- _Exercise brief_
Beginning with the line below that contains "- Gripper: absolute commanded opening" and ending with the line that contains "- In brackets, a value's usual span", copy every line exactly. Copy nothing else.
——
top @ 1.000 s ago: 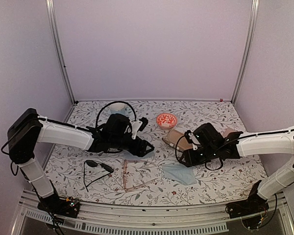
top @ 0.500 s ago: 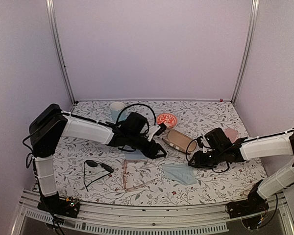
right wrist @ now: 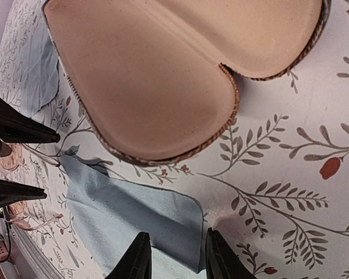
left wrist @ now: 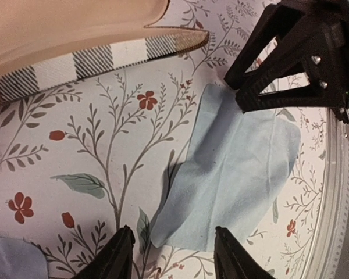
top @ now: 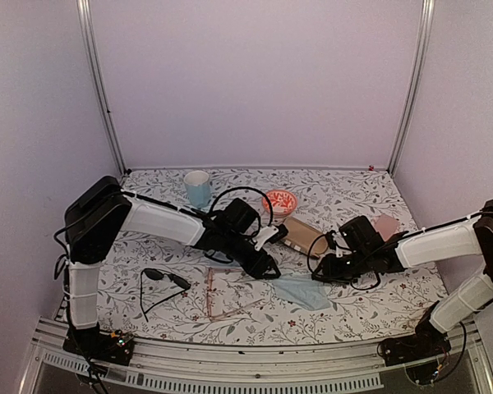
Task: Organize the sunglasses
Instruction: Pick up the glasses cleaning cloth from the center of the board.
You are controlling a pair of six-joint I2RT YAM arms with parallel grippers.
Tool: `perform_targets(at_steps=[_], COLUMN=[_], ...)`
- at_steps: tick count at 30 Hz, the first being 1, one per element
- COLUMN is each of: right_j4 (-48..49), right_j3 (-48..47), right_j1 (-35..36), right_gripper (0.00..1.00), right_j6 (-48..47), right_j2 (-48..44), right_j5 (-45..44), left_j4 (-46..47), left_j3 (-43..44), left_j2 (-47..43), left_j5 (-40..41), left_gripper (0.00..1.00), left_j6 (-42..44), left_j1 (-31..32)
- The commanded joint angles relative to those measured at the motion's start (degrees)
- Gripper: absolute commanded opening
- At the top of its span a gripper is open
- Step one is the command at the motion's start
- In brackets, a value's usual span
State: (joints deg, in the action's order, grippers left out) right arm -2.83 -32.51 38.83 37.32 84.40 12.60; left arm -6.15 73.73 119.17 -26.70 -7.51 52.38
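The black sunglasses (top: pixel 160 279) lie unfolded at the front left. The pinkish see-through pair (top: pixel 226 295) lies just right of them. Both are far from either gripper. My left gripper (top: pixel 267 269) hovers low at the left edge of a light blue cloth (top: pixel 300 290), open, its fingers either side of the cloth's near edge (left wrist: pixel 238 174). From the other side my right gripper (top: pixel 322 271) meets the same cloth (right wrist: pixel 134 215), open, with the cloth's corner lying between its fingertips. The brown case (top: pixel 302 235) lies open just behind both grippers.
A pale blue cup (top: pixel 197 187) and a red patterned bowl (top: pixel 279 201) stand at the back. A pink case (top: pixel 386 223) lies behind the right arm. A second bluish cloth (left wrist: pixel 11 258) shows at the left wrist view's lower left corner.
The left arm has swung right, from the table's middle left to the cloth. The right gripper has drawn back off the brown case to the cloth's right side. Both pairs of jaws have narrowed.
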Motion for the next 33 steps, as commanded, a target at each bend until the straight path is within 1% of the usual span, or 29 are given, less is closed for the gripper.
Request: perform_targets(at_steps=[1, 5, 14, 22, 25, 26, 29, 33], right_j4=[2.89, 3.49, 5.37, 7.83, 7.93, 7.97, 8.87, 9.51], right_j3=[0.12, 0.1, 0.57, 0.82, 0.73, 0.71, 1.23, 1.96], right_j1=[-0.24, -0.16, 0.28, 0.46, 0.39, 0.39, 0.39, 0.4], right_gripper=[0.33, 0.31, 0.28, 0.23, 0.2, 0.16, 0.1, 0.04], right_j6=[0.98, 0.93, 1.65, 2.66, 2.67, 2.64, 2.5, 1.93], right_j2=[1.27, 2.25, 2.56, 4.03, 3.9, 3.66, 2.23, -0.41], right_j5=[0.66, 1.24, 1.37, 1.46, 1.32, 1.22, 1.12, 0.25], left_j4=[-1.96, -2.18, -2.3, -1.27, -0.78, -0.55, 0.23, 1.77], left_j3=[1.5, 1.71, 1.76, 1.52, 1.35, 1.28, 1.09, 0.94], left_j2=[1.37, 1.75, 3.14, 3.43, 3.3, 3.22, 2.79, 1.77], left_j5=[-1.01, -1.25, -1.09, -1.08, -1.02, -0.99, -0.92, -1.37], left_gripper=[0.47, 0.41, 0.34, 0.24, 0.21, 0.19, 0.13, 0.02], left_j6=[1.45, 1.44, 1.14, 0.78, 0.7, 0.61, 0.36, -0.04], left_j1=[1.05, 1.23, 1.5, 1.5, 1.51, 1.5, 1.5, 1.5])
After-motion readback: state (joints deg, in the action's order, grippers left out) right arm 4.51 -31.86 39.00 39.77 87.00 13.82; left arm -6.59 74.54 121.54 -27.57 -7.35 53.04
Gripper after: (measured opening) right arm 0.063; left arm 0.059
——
- _Expected answer_
- Gripper: absolute commanded opening
- At the top of its span a gripper is open
- Step one is the command at the motion's start
- In brackets, a value's usual span

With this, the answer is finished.